═══ Given material
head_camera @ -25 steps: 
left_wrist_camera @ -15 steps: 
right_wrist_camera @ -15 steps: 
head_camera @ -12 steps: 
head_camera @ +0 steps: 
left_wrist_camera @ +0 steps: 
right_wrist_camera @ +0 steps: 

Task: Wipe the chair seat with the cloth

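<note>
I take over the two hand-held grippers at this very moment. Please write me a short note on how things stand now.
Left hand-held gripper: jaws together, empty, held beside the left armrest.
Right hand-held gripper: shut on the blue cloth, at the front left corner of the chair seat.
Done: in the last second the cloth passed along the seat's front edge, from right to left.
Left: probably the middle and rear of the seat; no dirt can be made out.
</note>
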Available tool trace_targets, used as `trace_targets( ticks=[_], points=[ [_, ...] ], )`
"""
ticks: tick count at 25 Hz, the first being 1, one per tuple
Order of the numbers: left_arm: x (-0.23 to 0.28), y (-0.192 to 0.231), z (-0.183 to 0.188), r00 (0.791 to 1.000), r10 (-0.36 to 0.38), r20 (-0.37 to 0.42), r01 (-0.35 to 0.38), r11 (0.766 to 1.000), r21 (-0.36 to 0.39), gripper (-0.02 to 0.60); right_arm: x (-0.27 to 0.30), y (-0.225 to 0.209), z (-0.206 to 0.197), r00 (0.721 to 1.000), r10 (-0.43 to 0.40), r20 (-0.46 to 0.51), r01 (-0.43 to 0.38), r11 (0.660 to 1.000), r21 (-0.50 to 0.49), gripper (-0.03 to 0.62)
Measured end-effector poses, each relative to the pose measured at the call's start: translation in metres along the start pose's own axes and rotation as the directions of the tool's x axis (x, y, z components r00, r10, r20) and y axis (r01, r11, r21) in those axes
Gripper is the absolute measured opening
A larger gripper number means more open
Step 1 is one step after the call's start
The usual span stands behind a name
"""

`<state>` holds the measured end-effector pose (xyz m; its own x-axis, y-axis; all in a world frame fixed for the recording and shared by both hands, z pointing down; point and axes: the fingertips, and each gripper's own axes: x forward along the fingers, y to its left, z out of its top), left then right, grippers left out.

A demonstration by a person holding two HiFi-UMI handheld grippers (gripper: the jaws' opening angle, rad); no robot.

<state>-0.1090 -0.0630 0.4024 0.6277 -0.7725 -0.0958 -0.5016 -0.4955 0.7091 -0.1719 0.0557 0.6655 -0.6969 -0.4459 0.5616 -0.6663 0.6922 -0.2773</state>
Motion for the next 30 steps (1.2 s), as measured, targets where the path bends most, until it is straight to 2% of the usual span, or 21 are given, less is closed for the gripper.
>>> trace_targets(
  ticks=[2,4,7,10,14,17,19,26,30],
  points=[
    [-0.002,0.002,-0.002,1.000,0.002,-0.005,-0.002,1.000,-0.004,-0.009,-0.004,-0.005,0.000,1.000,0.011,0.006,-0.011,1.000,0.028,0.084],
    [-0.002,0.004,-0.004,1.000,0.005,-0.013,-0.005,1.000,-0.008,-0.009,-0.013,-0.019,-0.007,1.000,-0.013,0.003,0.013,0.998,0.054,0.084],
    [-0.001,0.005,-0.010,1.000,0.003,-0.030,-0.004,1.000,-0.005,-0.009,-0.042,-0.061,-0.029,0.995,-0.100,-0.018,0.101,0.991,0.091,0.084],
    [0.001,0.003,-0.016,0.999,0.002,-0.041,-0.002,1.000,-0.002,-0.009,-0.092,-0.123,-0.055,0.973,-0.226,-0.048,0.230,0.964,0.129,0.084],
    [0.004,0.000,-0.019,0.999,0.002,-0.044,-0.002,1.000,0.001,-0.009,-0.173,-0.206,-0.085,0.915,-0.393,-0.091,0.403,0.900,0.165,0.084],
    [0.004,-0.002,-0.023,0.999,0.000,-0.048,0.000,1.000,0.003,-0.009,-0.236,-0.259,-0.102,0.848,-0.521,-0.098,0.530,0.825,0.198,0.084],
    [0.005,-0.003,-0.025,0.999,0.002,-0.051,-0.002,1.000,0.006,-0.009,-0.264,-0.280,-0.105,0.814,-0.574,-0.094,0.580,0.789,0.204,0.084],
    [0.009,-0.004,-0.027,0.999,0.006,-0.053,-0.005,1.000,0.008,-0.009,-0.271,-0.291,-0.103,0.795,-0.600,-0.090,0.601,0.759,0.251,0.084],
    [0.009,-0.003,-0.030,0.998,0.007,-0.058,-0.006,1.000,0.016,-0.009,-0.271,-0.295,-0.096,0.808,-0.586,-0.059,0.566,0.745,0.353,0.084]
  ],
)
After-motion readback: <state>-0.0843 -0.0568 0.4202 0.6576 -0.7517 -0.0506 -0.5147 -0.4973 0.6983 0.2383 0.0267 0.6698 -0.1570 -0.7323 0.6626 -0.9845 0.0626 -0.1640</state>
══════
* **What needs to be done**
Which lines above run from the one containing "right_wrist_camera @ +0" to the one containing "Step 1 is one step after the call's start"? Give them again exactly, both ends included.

* **Response to this task**
right_wrist_camera @ +0 steps: 

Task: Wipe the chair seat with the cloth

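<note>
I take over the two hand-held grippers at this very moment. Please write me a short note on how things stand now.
Left hand-held gripper: jaws together, empty, held beside the left armrest.
Right hand-held gripper: shut on the blue cloth, at the front left corner of the chair seat.
Done: in the last second the cloth passed along the seat's front edge, from right to left.
Left: probably the middle and rear of the seat; no dirt can be made out.
</note>
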Available tool trace_targets, used as `trace_targets( ticks=[_], points=[ [_, ...] ], )`
"""
ticks: tick count at 25 Hz, the first being 1, one per tuple
Order of the numbers: left_arm: x (-0.23 to 0.28), y (-0.192 to 0.231), z (-0.183 to 0.188), r00 (0.791 to 1.000), r10 (-0.36 to 0.38), r20 (-0.37 to 0.42), r01 (-0.35 to 0.38), r11 (0.766 to 1.000), r21 (-0.36 to 0.39), gripper (-0.02 to 0.60); right_arm: x (-0.27 to 0.30), y (-0.225 to 0.209), z (-0.206 to 0.197), r00 (0.721 to 1.000), r10 (-0.43 to 0.40), r20 (-0.46 to 0.51), r01 (-0.43 to 0.38), r11 (0.660 to 1.000), r21 (-0.50 to 0.49), gripper (-0.03 to 0.62)
Measured end-effector poses, each relative to the pose measured at the call's start: translation in metres along the start pose's own axes and rotation as the directions of the tool's x axis (x, y, z components r00, r10, r20) and y axis (r01, r11, r21) in those axes
Gripper is the absolute measured opening
A larger gripper number means more open
Step 1 is one step after the call's start

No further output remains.